Exercise requirements »
Find the word "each" in the listing below, then return every line it appears in.

The data »

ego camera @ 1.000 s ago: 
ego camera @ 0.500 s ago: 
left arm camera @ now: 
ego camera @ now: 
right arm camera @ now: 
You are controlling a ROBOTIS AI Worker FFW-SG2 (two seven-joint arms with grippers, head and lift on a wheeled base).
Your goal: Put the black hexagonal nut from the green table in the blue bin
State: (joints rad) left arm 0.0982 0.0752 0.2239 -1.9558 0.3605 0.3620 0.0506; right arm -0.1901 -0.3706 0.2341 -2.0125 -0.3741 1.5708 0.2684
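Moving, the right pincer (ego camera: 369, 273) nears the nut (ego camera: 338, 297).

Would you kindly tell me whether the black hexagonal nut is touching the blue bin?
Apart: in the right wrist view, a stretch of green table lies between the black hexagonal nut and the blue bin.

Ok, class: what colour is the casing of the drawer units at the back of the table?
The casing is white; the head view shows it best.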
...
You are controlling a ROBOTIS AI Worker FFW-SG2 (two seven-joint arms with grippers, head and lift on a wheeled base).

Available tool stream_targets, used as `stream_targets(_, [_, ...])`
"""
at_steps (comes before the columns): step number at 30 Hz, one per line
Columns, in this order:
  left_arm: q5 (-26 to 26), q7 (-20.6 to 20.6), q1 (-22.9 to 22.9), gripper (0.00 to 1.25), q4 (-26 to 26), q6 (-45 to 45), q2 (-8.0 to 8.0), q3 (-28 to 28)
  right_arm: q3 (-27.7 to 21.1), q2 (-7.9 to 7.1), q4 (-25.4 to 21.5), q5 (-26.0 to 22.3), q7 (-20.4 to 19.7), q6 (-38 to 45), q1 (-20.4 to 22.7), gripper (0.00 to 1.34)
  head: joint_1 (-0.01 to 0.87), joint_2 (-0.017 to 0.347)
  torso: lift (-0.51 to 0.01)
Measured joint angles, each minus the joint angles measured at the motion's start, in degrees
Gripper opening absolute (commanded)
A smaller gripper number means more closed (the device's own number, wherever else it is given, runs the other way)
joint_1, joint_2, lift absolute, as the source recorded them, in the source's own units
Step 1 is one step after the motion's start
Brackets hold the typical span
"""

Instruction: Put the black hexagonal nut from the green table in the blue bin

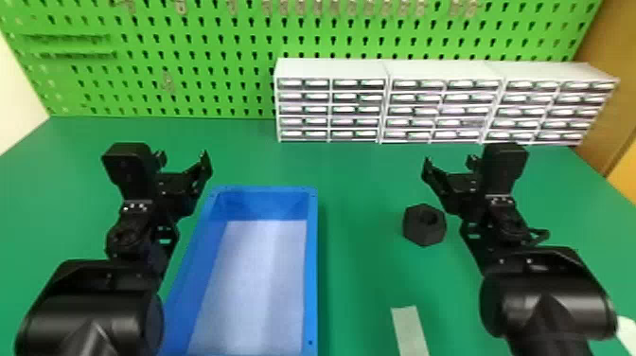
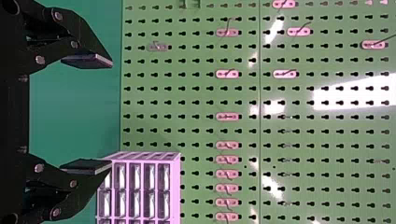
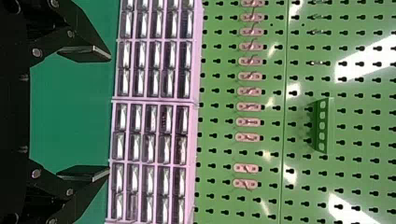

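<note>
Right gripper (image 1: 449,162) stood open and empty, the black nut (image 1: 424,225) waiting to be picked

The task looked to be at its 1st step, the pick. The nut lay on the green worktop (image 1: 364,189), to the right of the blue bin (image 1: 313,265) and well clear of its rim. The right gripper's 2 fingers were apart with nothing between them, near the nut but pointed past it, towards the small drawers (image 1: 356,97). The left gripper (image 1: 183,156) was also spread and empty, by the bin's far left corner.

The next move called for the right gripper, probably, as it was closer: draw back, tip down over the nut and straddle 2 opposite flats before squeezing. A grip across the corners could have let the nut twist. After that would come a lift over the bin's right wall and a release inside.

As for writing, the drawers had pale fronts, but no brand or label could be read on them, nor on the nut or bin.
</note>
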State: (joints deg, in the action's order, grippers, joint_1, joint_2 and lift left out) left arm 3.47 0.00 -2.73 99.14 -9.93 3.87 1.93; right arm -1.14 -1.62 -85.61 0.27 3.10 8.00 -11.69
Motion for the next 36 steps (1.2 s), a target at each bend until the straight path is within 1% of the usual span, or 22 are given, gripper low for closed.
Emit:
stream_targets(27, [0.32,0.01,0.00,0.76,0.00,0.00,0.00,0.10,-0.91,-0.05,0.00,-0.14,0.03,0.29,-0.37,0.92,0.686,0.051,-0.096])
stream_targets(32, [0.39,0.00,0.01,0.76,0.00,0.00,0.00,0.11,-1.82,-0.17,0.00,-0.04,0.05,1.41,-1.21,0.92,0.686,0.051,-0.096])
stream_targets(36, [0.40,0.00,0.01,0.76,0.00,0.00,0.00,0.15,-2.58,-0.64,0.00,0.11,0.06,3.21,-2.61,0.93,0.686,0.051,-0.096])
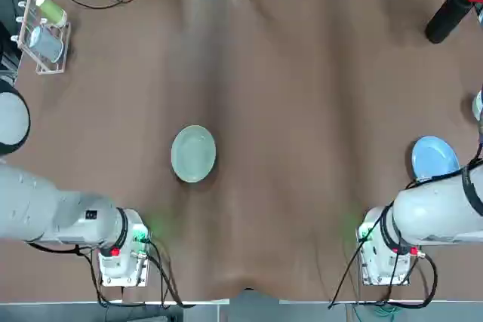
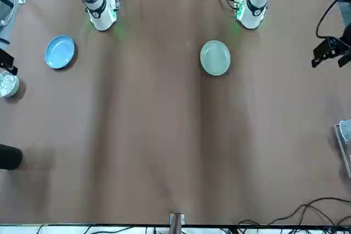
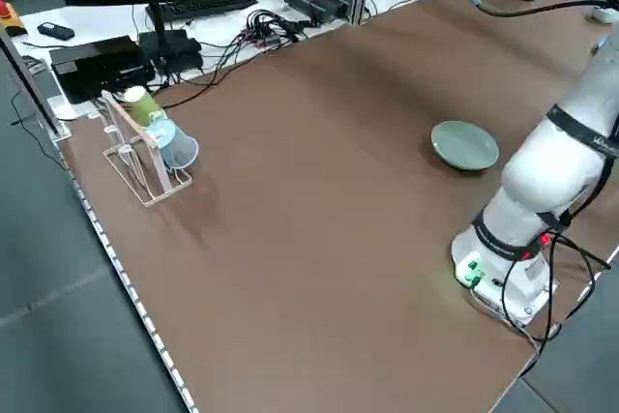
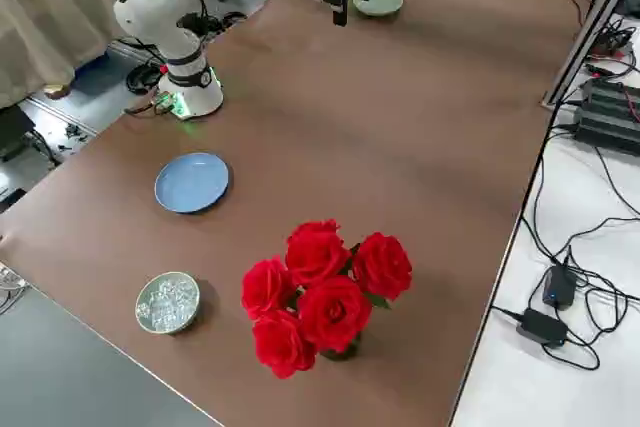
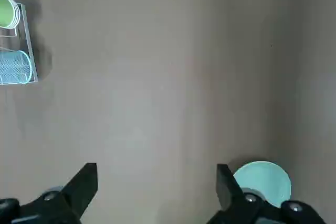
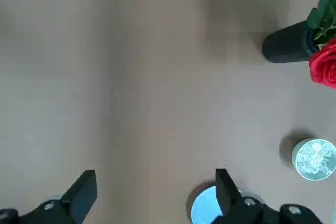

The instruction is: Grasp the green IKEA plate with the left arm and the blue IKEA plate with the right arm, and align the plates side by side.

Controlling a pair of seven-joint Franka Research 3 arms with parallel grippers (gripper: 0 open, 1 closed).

Answer box »
Measured joint angles, each minus the joint angles measured at the motion's start, in degrees
Motion for the next 36 steps (1.2 s), a target at each bend until the straight path is within 1% of the usual span, or 22 are given, gripper low for closed.

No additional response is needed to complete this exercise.